Separation of nebivolol enantiomers using ultra-high performance convergent chromatography (UPC2)
Saikat Bhattacharya, Dilshad Pullancheri and Gopal Vaidyanathan
Waters India Company (Bangalore, India)
purpose
A fast, simple, and cost-effective method for the separation of nebivolol enantiomers using UltraPerformance Convergence ChromatographyTM ( UPC 2® ) is demonstrated.
background
Nebivolol (Figure 1) is a beta-blocker with nitric oxide-enhancing vasodilatation that can be used to treat high blood pressure. Beta-blockers are the most commonly recommended and prescribed drugs for the treatment of hypertension and heart disease worldwide. Studies have shown that the D-isomer of nebivolol has a major effect on beta selectivity, while the L-isomer may have an antihypertensive effect on the D-isomer. Enantiomeric analysis is usually required to monitor the metabolic pathways of the two isomers.
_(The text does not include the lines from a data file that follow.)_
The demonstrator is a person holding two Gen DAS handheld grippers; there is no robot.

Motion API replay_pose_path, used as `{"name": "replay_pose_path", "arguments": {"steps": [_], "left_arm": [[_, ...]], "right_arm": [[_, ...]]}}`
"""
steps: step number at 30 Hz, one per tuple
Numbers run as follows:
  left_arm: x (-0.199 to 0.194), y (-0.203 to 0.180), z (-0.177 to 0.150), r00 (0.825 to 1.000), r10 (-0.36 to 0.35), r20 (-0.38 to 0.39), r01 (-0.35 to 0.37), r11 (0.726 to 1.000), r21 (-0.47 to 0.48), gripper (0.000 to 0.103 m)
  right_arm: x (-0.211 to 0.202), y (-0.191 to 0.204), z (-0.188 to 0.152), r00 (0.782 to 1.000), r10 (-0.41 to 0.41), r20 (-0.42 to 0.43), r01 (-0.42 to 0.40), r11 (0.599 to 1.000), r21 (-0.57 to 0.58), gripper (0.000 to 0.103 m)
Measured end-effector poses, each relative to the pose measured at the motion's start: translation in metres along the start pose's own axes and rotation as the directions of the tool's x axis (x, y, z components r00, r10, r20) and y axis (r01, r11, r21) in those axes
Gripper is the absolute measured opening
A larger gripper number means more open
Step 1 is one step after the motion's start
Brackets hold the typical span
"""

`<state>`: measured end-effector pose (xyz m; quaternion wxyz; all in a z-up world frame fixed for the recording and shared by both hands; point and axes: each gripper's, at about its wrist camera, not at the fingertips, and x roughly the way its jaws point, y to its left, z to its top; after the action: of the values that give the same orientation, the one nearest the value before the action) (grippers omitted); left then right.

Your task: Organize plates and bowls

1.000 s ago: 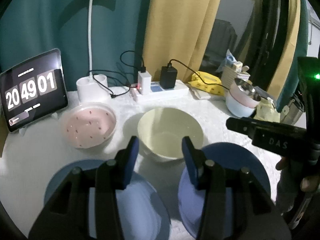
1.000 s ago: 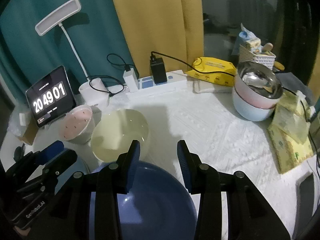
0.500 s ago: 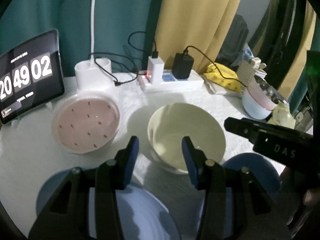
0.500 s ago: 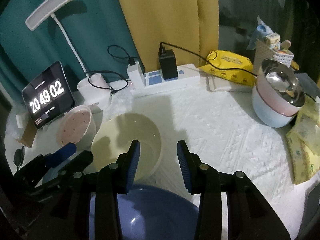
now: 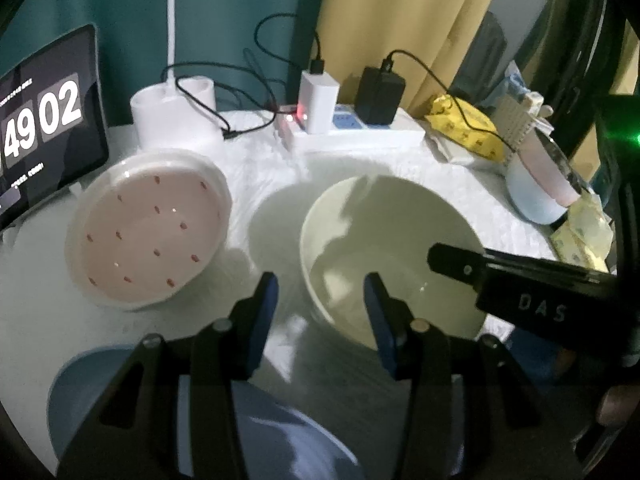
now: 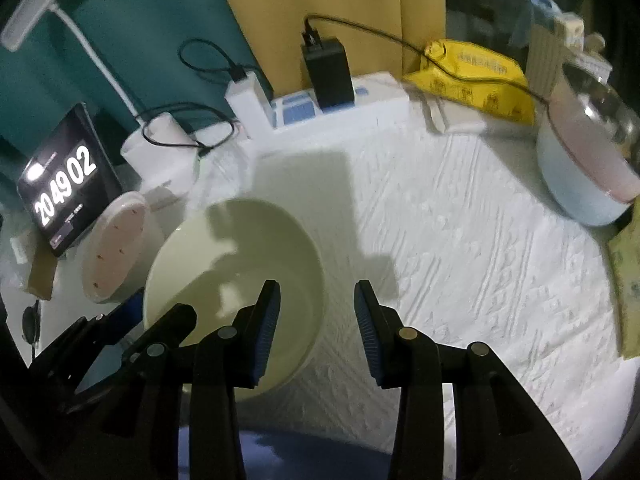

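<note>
The worktop (image 6: 460,240) is covered with a white embossed cloth. On it, from largest to smallest: a blue plate (image 5: 120,380) at the near left edge, smooth and shallow; a pale yellow-green bowl (image 5: 384,256) at the centre, round, deep, glossy and empty; a pink dish with small dark specks inside a clear plastic rim (image 5: 148,236) to its left, well clear of the bowl.

Both grippers are positioned at the pale bowl. The left gripper (image 5: 320,312) has its fingers apart and empty, straddling the bowl's near-left rim without contact. The right gripper (image 6: 316,320) also has its fingers apart and empty, straddling the near-right rim.

Recommended procedure, as a judgement: lower each gripper until one finger is inside the wall and one outside, then close evenly on both sides. The glaze looks slippery, so seat the ribbed blue pads (image 6: 268,320) fully over the rim before lifting. Keep the bowl level, and keep it clear of the power strip (image 5: 352,132) and its cables at the far side
</note>
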<state>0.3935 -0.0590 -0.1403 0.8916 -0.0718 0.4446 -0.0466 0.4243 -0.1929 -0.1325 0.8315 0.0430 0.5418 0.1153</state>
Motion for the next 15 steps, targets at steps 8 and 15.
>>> {"name": "replay_pose_path", "arguments": {"steps": [8, 15], "left_arm": [[0.007, -0.001, 0.003, 1.000, -0.003, -0.004, 0.003, 1.000, 0.008, 0.046], [0.008, -0.004, 0.003, 1.000, -0.016, 0.011, 0.015, 0.999, 0.029, 0.036]], "right_arm": [[0.011, 0.001, -0.002, 1.000, -0.008, -0.009, 0.008, 1.000, -0.019, 0.037], [0.014, 0.008, -0.003, 1.000, -0.005, 0.005, 0.005, 0.999, -0.053, 0.021]]}}
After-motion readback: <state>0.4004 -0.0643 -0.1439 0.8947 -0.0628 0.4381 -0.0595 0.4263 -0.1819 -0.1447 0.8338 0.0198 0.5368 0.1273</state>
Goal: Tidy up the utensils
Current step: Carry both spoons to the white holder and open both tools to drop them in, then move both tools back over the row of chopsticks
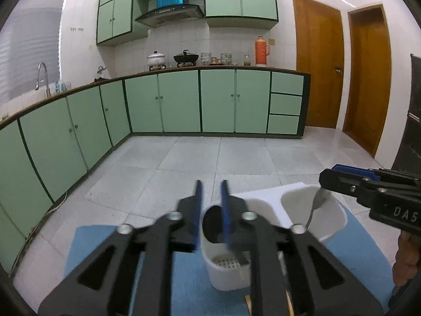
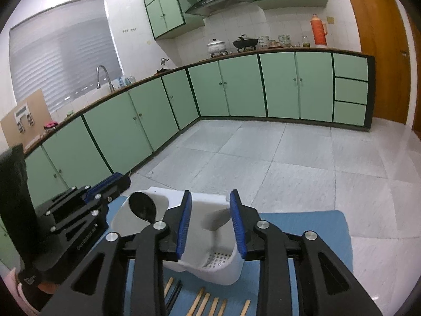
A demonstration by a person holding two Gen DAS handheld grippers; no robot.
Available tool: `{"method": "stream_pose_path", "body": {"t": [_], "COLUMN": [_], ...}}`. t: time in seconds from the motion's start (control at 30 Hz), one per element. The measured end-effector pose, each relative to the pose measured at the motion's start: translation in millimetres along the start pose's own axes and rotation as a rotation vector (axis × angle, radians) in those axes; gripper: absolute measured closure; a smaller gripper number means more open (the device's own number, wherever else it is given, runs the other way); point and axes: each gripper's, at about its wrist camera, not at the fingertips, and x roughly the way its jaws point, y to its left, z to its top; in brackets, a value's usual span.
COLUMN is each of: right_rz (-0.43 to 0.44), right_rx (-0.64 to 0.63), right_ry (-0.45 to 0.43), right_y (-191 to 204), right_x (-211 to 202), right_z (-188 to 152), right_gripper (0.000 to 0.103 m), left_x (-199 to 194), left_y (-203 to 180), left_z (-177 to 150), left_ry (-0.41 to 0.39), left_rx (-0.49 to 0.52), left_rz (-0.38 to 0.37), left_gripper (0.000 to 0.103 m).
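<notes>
A white two-compartment utensil holder (image 1: 339, 218) (image 2: 208, 197) stands on a blue mat (image 1: 184, 276) (image 2: 315, 226). A black spoon (image 1: 213, 223) (image 2: 143, 208) stands bowl up in its left compartment. My left gripper (image 1: 211, 184) (image 2: 123, 177) hovers over that compartment, its pads apart and not pressing the spoon. Over the right compartment is my right gripper (image 2: 210, 193) (image 1: 326, 176), jaws wide. A blurred metal spoon (image 2: 217, 217) (image 1: 317, 202) hangs between and below its pads, near the right one and clear of the left.
Wooden chopsticks (image 2: 202, 302) and a black pair (image 2: 173, 297) lie on the mat in front of the holder. A person's hand (image 1: 406, 258) holds the right gripper. Beyond the mat's far edge are a tiled floor and green kitchen cabinets (image 1: 179, 100).
</notes>
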Motion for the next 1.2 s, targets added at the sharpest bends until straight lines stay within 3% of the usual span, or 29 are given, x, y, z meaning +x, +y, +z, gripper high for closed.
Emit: {"method": "stream_pose_path", "body": {"t": [0.2, 0.37, 0.47, 0.57, 0.7, 0.93, 1.2], "right_rz": [-0.017, -0.022, -0.038, -0.055, -0.069, -0.112, -0.135], "right_rx": [-0.014, -0.020, -0.018, -0.010, 0.022, 0.038, 0.067], "right_ry": [-0.023, -0.034, -0.029, -0.007, 0.053, 0.176, 0.273], "right_y": [9.8, 17.3, 20.4, 20.4, 20.4, 26.3, 26.8], "right_x": [-15.6, -41.8, -61.0, -80.0, -99.0, -124.3, -143.8], "right_z": [-8.7, -21.5, -40.2, -66.6, -108.1, -183.1, -230.3], "right_gripper": [0.070, 0.061, 0.053, 0.047, 0.045, 0.046, 0.058], "left_x": [-21.4, -55.8, -81.3, -104.4, -127.3, -153.5, -162.4], "left_y": [0.5, 4.1, 9.8, 10.9, 13.0, 6.2, 4.8], "left_z": [-9.0, -19.2, -32.9, -52.4, -83.4, -144.4, -192.9], "left_ry": [-0.010, -0.027, -0.017, 0.013, 0.081, 0.215, 0.360], "left_rx": [-0.016, -0.020, -0.041, -0.048, -0.081, -0.053, -0.038], "left_rz": [0.007, -0.006, -0.019, -0.035, -0.067, -0.070, -0.089], "left_gripper": [0.069, 0.052, 0.036, 0.028, 0.025, 0.024, 0.029]}}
The development of chiral separation methods for such compounds is often time consuming due to the need to screen multiple chiral stationary phases. In general, chiral analytical columns with normal phase solvents have long regeneration times. Solvents used in conventional normal phase chromatography (eg, n-hexane, halogenated solvents, etc.) are toxic, and are expensive to use and dispose of.
Compared to traditional LC methods, the use of UPC 2 to separate nebivolol can save up to 65% of the analytical cost and increase the analytical throughput by up to 80%.
solution
Chiral analysis is usually performed in the early stages of drug development. Convergence chromatography has proven to be a powerful chiral analysis technique due to its superior separation and high analytical speed. The use of convergent chromatography also reduces the use of toxic solvents (usually associated with normal phase LC chiral analysis).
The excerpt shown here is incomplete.